The accuser, a former Marine, took the witness stand during the second week of a landmark trial of two Roman Catholic priests. One of them, the Rev. James J. Brennan, is charged with trying to rape the accuser in 1996, when he was 14.

In sometimes tearful testimony, the man said the assault took place at Father Brennan’s apartment in West Chester, Pa., during an overnight stay.

The alleged attack, and an occasion three years later when the accuser said Father Brennan exposed himself, combined to traumatize the man, he said, and led to a pattern of behavior that also included getting discharged from the Marine Corps and using drugs in an attempt to be rid of the pain of what he endured.

The man said his subsequent crimes, including forgery, identity theft and filing false reports to the police, were all linked to his drug habit, which included the use of opiates and marijuana.

“I have been battling every day of my life to get these visions and this feeling out of my body, and they won’t leave,” he told a jury.

Father Brennan, 49, is among the priests named in a scathing grand jury report last year alleging widespread abuse by priests in the Archdiocese of Philadelphia.

Father Brennan’s co-defendant, Msgr. William J. Lynn, 61, is charged with conspiracy and child endangerment, accused of allowing priests to remain in positions where they were able to abuse children in their care.

As secretary for clergy at the archdiocese, Monsignor Lynn was responsible for investigating reports of abuse. Prosecutors say Monsignor Lynn failed to stop the abuse; his lawyers argue that decisions to leave abusive priests in position were the responsibility of more senior church officials, including Cardinal Anthony J. Bevilacqua, who has since died.

The abuse described before the court on Wednesday occurred more recently than other, decades-old cases identified by the grand jury.

At Wednesday’s hearing, the accuser said Father Brennan had been like an “uncle” to him and his siblings and was a frequent visitor to the family home in Newtown, Pa., where the priest would drink “heavily” with the man’s parents, especially his mother.

The accuser asserted that on the night the abuse occurred, Father Brennan masturbated and persuaded him to sleep first on a couch in the priest’s bedroom, and then in his bed. There the priest tried to rape him in a position he described as “spooning,” he said.

The next day, the accuser said, he told his mother and his older brother, and his parents had a talk with the priest with a view to settling the matter.

Although Father Brennan then visited the family’s home less frequently, the relationship continued, and led to the man’s taking a ride on the priest’s motorcycle sometime later.

“Why in heaven’s name would you get on a motorcycle with Father Brennan?” asked the priest’s lawyer, William Brennan, who is not related.

“Because my mom and dad told me everything would be O.K.,” the man told the court.

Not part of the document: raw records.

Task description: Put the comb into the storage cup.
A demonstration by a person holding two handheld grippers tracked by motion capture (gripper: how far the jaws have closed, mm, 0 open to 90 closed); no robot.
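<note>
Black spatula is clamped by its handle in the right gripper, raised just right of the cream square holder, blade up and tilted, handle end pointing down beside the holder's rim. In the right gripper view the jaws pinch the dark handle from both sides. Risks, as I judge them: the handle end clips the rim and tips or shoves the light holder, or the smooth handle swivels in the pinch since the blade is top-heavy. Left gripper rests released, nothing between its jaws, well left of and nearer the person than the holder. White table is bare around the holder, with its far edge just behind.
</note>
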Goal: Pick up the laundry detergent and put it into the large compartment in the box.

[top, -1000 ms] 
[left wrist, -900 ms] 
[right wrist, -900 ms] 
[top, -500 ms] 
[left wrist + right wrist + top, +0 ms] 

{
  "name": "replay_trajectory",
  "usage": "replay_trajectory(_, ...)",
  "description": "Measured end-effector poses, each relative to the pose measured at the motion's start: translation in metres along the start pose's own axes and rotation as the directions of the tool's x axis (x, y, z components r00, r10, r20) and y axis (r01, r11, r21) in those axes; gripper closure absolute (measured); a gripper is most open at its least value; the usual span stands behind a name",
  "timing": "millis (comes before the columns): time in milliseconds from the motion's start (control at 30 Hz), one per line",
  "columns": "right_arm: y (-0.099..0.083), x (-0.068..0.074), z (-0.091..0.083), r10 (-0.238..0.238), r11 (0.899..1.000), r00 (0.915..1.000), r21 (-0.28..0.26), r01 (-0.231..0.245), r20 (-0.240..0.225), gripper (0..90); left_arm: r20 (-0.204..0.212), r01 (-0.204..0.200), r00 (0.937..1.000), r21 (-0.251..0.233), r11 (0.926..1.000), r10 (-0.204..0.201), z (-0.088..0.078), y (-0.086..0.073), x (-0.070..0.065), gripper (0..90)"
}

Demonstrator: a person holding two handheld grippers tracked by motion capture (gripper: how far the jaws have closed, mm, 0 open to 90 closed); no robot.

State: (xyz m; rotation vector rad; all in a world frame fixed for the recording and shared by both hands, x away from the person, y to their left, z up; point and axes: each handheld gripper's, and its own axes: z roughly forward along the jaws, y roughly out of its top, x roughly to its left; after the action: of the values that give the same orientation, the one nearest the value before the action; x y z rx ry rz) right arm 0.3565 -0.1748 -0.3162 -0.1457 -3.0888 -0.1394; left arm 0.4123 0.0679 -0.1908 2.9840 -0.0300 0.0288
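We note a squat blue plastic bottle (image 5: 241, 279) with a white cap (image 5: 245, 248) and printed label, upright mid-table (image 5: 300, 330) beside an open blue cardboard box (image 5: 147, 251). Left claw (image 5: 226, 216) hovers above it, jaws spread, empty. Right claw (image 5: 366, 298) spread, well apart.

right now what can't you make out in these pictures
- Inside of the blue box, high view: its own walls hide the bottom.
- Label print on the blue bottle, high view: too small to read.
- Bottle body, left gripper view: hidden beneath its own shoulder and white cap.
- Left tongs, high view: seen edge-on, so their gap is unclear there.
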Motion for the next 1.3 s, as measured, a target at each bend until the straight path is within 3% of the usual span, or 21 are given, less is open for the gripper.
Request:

Mr. Brennan, the lawyer, questioned whether the alleged abuse was solely responsible for the man’s problems. “There is no other event or series of events in your life other than spooning?” he asked.

Judge M. Teresa Sarmina of the Philadelphia Court of Common Pleas ended Wednesday’s hearing early after the man became tearful and accused Mr. Brennan of being too aggressive in his questioning.